**TO DO**
Please report each line of the data below that contains "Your".

━━ MATERIAL FOR THE TASK ━━

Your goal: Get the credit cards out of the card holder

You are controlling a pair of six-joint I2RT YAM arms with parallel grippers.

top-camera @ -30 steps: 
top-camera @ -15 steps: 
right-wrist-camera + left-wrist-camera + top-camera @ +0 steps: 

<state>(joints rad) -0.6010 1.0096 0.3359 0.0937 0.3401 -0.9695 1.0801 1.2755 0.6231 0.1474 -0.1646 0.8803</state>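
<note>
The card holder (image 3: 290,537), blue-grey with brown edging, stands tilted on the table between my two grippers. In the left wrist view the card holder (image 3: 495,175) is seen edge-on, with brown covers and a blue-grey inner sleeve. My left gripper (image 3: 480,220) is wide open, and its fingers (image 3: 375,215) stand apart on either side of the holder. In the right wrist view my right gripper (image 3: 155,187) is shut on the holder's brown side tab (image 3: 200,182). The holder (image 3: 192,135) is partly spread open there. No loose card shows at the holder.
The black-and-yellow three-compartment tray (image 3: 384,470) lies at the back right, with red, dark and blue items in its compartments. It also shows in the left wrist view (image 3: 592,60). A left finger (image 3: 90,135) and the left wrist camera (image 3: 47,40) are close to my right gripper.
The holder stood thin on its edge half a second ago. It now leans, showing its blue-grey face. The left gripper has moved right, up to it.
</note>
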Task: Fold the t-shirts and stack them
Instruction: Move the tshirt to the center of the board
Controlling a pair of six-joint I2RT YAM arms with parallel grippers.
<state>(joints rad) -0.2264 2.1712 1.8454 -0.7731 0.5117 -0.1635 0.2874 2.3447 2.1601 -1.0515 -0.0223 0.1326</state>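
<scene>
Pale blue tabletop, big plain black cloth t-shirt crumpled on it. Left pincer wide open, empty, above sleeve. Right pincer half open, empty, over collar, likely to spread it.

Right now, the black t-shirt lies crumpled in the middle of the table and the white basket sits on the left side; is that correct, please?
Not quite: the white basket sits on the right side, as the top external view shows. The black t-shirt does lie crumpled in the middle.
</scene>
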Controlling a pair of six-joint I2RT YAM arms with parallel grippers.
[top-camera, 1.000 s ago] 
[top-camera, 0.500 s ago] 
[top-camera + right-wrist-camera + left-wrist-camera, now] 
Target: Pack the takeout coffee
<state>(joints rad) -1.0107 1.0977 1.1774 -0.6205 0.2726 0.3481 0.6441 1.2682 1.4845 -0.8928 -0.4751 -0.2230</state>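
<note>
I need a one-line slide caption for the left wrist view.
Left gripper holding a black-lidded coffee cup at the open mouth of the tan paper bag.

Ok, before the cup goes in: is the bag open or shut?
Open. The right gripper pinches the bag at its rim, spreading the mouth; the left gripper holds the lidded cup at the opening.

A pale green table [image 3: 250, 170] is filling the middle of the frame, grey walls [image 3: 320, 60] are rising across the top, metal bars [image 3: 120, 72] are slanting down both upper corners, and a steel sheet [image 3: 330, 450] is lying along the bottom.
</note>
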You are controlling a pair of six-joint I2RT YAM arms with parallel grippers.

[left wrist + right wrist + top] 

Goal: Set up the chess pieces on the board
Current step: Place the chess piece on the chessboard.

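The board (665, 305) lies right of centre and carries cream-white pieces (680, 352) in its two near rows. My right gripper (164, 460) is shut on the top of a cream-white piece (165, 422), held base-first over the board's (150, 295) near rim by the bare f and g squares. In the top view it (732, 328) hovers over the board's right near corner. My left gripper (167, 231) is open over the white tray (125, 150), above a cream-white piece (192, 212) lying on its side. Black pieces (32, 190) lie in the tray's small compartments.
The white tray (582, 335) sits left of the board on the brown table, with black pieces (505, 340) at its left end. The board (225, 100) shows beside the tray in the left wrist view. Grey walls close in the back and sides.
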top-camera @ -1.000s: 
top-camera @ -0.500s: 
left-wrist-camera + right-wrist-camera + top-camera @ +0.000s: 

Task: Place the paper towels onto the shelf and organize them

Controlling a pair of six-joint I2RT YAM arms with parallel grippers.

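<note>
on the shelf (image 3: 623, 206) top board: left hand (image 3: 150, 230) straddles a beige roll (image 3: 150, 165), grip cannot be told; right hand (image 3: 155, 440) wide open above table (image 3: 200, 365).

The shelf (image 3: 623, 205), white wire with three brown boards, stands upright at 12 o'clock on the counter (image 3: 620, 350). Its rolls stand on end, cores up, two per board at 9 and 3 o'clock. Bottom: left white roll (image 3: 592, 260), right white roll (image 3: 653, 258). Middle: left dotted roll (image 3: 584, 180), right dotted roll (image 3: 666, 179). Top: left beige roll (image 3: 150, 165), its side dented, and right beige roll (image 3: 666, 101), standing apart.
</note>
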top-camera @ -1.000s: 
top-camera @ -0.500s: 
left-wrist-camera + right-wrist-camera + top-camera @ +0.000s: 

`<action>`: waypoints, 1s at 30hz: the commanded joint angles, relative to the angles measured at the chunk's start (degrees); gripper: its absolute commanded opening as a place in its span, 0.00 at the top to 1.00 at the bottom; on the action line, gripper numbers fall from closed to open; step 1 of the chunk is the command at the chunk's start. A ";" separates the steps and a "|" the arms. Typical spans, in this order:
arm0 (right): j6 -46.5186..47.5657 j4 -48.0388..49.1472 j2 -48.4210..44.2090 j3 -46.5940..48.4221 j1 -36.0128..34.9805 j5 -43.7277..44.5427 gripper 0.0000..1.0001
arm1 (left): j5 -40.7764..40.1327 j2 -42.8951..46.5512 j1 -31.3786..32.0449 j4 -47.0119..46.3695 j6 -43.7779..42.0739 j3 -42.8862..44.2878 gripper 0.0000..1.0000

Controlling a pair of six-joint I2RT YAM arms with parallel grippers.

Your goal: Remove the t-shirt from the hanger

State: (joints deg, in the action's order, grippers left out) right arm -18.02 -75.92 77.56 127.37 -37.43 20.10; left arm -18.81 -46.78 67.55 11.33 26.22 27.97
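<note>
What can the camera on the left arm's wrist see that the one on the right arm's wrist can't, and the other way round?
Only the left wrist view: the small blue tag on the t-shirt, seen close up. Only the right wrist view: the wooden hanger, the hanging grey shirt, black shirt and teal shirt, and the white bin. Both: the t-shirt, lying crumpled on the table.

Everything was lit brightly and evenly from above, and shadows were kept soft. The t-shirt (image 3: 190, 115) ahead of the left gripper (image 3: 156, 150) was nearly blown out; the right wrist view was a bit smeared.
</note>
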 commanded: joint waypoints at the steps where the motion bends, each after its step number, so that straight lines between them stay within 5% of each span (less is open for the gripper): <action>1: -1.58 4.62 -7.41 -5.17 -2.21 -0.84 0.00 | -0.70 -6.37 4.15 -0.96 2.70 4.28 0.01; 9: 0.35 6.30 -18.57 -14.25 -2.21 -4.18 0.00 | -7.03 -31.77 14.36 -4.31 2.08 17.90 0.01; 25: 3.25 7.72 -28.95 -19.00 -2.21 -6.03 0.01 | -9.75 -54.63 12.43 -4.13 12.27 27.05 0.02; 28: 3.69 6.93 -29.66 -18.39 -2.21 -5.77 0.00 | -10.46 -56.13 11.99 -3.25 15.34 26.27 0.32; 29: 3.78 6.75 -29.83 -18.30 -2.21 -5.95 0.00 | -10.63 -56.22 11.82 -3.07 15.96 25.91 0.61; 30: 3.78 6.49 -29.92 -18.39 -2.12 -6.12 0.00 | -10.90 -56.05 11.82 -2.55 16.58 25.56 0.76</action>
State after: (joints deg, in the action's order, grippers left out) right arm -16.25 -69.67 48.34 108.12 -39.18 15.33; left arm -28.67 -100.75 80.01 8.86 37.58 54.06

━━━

**FINISHED TASK**
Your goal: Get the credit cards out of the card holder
Your goal: Remove the t-shirt from the hanger

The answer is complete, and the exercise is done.